- _What is expected_: Could you give back every entry below exactly, with the pictures dropped?

- _Task material_:
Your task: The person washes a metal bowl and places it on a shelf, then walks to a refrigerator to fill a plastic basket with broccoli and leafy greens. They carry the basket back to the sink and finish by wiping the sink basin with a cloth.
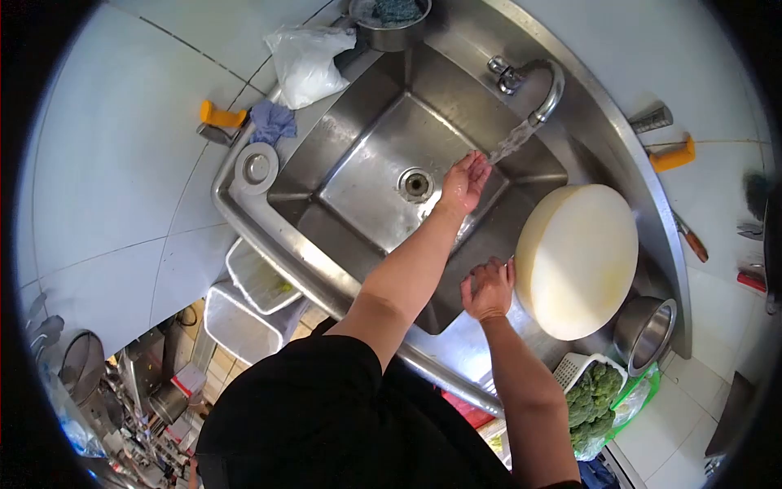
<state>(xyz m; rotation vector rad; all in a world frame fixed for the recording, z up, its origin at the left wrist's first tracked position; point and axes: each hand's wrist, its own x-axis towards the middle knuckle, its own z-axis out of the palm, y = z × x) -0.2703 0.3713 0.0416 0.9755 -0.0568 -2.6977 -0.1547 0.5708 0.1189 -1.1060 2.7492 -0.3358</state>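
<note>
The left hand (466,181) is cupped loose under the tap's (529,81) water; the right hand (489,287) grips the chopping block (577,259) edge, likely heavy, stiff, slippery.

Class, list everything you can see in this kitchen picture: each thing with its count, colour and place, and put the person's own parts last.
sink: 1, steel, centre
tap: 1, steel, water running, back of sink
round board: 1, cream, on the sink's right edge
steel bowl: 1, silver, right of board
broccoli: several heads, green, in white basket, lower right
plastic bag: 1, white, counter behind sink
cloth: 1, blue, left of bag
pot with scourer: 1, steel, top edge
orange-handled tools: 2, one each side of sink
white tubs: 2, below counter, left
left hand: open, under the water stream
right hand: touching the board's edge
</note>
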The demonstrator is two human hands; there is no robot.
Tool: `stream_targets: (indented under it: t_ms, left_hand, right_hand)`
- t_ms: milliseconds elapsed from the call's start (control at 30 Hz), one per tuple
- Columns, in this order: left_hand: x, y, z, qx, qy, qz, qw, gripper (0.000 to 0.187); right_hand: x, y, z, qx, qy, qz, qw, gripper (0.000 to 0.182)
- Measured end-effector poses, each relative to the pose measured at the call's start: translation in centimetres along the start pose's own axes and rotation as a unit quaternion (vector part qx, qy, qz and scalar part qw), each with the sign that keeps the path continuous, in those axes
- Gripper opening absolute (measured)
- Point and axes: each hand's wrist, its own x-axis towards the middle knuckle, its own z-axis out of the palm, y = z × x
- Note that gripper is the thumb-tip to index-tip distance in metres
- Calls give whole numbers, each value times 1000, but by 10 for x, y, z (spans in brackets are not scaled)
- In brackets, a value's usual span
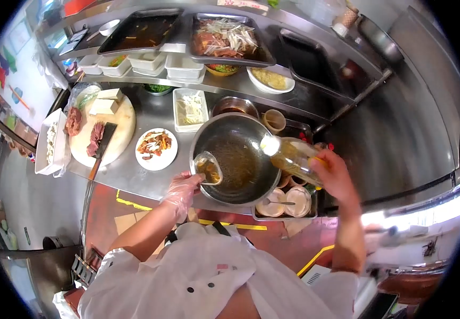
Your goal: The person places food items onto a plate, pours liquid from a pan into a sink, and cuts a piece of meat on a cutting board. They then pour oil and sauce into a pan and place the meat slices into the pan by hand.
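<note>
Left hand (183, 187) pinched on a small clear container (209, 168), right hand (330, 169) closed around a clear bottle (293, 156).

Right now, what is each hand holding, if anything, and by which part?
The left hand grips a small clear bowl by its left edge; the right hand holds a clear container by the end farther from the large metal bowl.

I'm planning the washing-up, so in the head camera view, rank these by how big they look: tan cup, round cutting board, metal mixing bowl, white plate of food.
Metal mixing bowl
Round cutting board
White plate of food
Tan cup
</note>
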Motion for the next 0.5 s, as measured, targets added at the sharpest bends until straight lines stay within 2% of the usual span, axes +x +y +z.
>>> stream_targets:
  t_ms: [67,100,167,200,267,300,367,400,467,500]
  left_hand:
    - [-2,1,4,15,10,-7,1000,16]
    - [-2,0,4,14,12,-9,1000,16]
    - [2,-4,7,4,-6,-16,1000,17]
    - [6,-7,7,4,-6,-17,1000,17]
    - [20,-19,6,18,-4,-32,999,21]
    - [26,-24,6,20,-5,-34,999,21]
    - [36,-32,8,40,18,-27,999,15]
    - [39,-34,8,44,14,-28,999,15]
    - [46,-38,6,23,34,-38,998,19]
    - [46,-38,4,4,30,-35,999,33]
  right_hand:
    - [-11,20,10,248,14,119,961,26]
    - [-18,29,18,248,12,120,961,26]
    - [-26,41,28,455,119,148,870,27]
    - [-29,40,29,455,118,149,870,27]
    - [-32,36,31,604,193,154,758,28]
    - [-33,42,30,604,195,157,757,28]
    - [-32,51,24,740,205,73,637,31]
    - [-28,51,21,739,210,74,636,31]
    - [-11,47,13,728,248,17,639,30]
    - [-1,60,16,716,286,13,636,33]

- _Solution to this task_:
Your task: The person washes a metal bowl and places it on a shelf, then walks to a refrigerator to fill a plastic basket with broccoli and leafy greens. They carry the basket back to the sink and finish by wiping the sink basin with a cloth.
<state>(xyz m; rotation vector rad; all in a world frame fixed for the recording, z up, its origin at the left wrist's first tracked position; point and axes: each hand's wrist, its own x-axis towards the middle knuckle, its own z-axis out of the palm, y = z × x) -0.2703 0.3713 0.0416 0.9755 -0.0568 -2.6977 -0.1547 0.5708 0.1189 -1.1060 2.7492 -0.3358</state>
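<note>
The left hand (466,181) is cupped loose under the tap's (529,81) water; the right hand (489,287) grips the chopping block (577,259) edge, likely heavy, stiff, slippery.

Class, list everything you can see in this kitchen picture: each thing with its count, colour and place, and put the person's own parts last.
sink: 1, steel, centre
tap: 1, steel, water running, back of sink
round board: 1, cream, on the sink's right edge
steel bowl: 1, silver, right of board
broccoli: several heads, green, in white basket, lower right
plastic bag: 1, white, counter behind sink
cloth: 1, blue, left of bag
pot with scourer: 1, steel, top edge
orange-handled tools: 2, one each side of sink
white tubs: 2, below counter, left
left hand: open, under the water stream
right hand: touching the board's edge
</note>
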The demonstrator is two human hands; there is no robot.
Tool: `stream_targets: (indented under it: t_ms, left_hand, right_hand)`
- t_ms: milliseconds elapsed from the call's start (control at 30 Hz), one per tuple
- Columns, in this order: left_hand: x, y, z, qx, qy, qz, qw, gripper (0.000 to 0.187); right_hand: x, y, z, qx, qy, qz, qw, gripper (0.000 to 0.182)
- Measured end-effector poses, each relative to the pose measured at the call's start: translation in centimetres along the start pose's own axes and rotation as a unit quaternion (vector part qx, qy, qz and scalar part qw), each with the sign that keeps the path continuous, in those axes
- Gripper opening absolute (measured)
- Point and axes: each hand's wrist, its own x-axis towards the middle knuckle, its own z-axis out of the palm, y = z × x
- Note that gripper is the thumb-tip to index-tip distance in metres
- Calls give whole numbers, each value times 1000, but by 10 for x, y, z (spans in brackets are not scaled)
- In brackets, a value's usual span
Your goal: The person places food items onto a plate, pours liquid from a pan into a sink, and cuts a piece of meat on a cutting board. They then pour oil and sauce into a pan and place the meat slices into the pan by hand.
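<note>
Left hand (183, 187) pinched on a small clear container (209, 168), right hand (330, 169) closed around a clear bottle (293, 156).

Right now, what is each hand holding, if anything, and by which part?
The left hand grips a small clear bowl by its left edge; the right hand holds a clear container by the end farther from the large metal bowl.

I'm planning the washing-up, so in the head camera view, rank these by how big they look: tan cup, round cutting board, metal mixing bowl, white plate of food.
Metal mixing bowl
Round cutting board
White plate of food
Tan cup
</note>
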Motion for the next 0.5 s, as measured, targets added at the sharpest bends until straight lines stay within 2% of the usual span, axes +x +y +z.
>>> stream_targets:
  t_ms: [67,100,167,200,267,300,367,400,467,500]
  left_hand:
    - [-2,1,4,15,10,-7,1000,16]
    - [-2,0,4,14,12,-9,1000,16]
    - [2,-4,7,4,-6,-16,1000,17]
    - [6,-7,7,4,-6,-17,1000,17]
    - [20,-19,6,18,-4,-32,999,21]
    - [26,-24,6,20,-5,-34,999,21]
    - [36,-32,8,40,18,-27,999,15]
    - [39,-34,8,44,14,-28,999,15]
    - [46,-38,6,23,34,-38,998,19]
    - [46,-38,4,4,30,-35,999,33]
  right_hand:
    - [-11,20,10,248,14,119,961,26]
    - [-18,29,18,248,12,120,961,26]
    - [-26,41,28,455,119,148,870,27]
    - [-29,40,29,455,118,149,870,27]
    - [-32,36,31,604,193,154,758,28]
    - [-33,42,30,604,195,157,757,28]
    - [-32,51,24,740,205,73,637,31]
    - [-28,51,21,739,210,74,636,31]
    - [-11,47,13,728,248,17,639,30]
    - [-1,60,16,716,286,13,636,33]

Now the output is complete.